The term “Avant-garde” applied in metal music has always left me confused and unsatisfied, for some reason I always expected orchestras and symphonic overtones in the music for me to recognize or at least try to identified an Avant-garde band; well within my ignorance I found a band that help me define what this “label” could mean and when it could be used, and is Antichrist the record that guide me to enlightenment!
Akercocke has never been a “regular” band, as a matter of fact they have always challenge the normal understanding of just how elaborate black/death metal can be played, and how it can be mixed with other genres and sounds
Antichrist is a rollercoaster of sounds, effects, layers, feelings, at times it can be overwhelming to a more than simplistic ear (I’m one of those!) but it never stops from been inventive and interesting; always working with and unconventional song structure the album travels through so many sounds that it is almost impossible to get the whole idea just by listening to it once, it requires more than 5 spins before you understand that their idea goes outside the normal boundaries of metal.

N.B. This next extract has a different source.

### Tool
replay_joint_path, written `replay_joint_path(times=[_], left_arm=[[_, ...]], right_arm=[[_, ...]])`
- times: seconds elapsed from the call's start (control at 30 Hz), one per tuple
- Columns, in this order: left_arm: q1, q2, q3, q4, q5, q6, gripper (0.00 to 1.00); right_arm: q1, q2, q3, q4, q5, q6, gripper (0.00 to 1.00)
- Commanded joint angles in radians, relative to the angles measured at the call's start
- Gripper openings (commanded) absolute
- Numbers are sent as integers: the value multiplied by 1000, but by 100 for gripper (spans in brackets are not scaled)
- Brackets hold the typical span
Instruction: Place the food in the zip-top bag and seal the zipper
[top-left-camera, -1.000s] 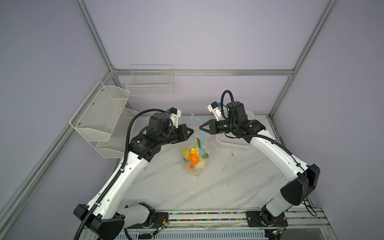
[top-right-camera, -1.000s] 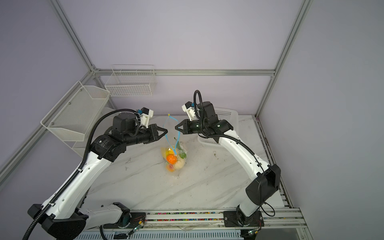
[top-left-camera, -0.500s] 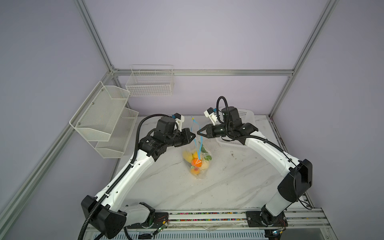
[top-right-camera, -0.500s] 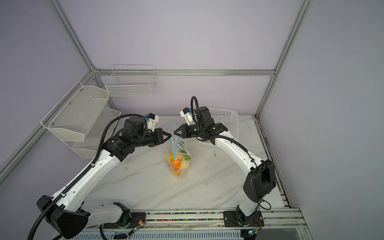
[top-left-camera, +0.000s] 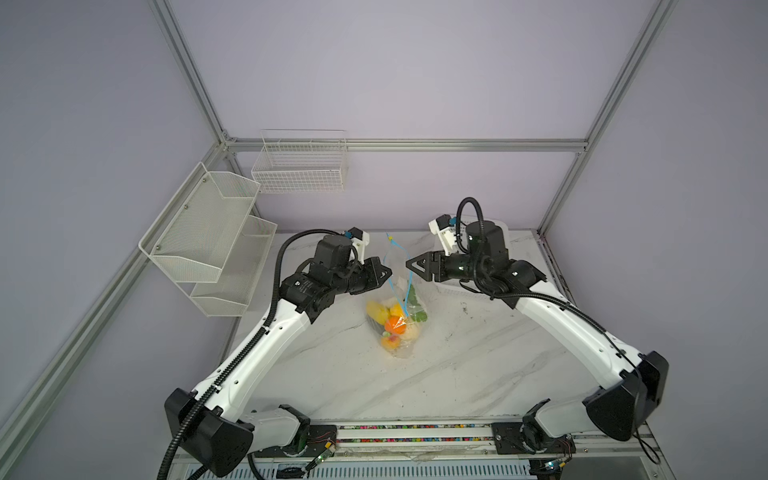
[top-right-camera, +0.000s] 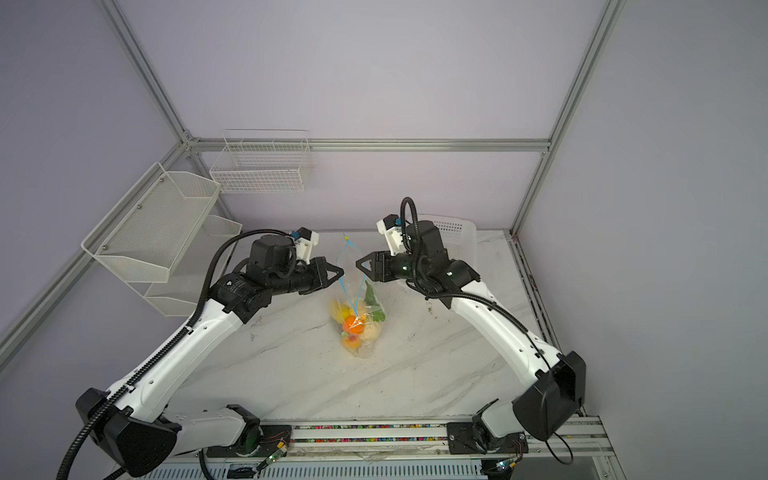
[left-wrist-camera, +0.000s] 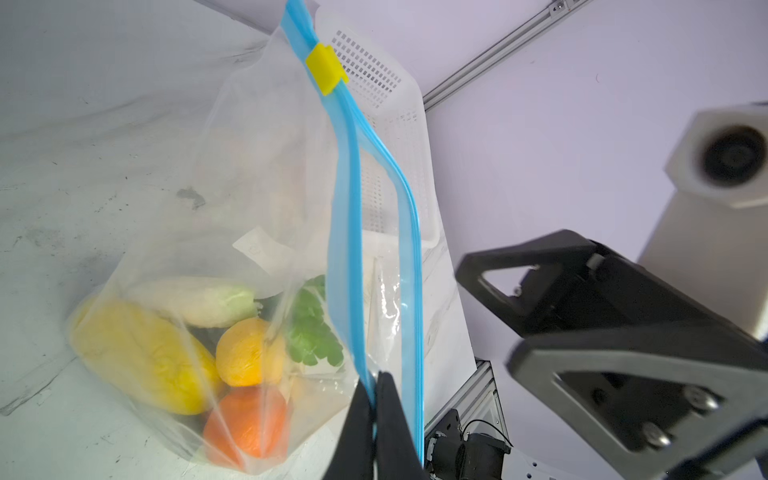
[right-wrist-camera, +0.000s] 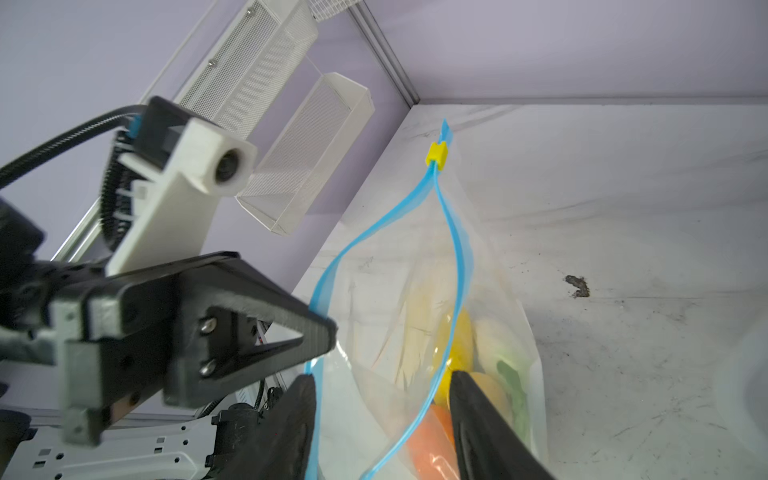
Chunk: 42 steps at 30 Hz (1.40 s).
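Note:
The zip-top bag (top-left-camera: 397, 332) is clear and crinkly and stands on the marble table in both top views. The food (top-left-camera: 392, 324) lies inside it: yellow (left-wrist-camera: 137, 357), orange (left-wrist-camera: 249, 419), a whitish piece and green leaves. Its mouth gapes between the two sides of the light-blue zipper (left-wrist-camera: 347, 208), and the yellow slider (left-wrist-camera: 327, 68) sits at the far, raised end. My left gripper (left-wrist-camera: 376, 378) is shut on one side of that strip and holds the mouth up. My right gripper (right-wrist-camera: 381, 378) is open, its fingers straddling the other side of the strip without pinching it.
A white perforated basket (top-right-camera: 457, 232) stands at the back right behind my right arm. Mesh shelves (top-left-camera: 208, 232) hang on the left wall and a wire basket (top-left-camera: 299, 166) on the back wall. The two grippers (top-left-camera: 388, 272) (top-left-camera: 409, 264) nearly meet over the bag.
My right gripper has opened and let go of the zipper strip. Both arms have shifted slightly while the left kept its hold on the bag.

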Motion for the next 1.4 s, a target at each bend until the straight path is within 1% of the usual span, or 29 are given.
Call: replay_joint_path(times=[0.0,0.1,0.17,0.23,0.33,0.43,0.53,0.67,0.73,0.8,0.9,1.0,1.1,1.27,1.33,1.37], left_arm=[[3,-6,-33,42,1,-11,0],[4,-8,-36,50,-6,-11,0],[4,-9,-38,54,-9,-13,0],[4,-8,-36,58,-8,-13,0],[4,-5,-34,59,-8,-13,0],[3,-6,-32,60,-6,-14,0],[4,-13,-33,58,-6,-13,0],[3,-24,-40,57,-9,-13,0],[4,-26,-41,57,-7,-13,0],[4,-27,-44,57,-5,-12,0],[4,-26,-44,57,-3,-12,0],[3,-30,-45,58,-2,-14,0],[4,-38,-48,58,-4,-14,0],[4,-52,-59,57,-12,-13,0],[3,-53,-61,57,-11,-14,0],[3,-53,-62,58,-10,-16,0]], right_arm=[[36,-149,-117,109,151,32,54],[122,-280,-267,201,275,40,54],[205,-336,-336,235,372,24,54],[311,-372,-389,271,492,-5,54],[461,-370,-450,344,648,-42,54],[575,-321,-475,399,779,-90,56],[627,-270,-466,392,879,-105,57],[645,-241,-462,351,983,-80,58],[646,-238,-464,332,1014,-59,58],[646,-239,-469,336,1014,-46,58],[646,-241,-488,361,1009,-22,56],[646,-225,-497,386,995,-10,51],[646,-209,-486,363,1021,-10,49],[645,-279,-489,356,1022,-24,48],[645,-294,-511,367,1025,-35,49],[645,-292,-521,384,1021,-52,51]])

In order to get a glimpse of the album just by listening to one song (and that by itself is not enough believe me!) I can point to The Dark Inside a song that sounds like an electro/goth hybrid that has a “cute” sound to it until the drums speed things up and a couple of layers of fierce guitars introduce and almost brutal death growl impossible to understand, and that ability to morph a song from a “light” version into a more dark and brutal vision is what Antichrist does best, never repeating a formula but experimenting with everything at every point, and making it always sound good.
Antichrist goes beyond everything you have heard, or at least makes it incredible difficult for you to compare it to another band, and that’s were the “Avant-garde” label comes into play, you have to listen and analyze this band by itself instead of lumping them with a genre of movement.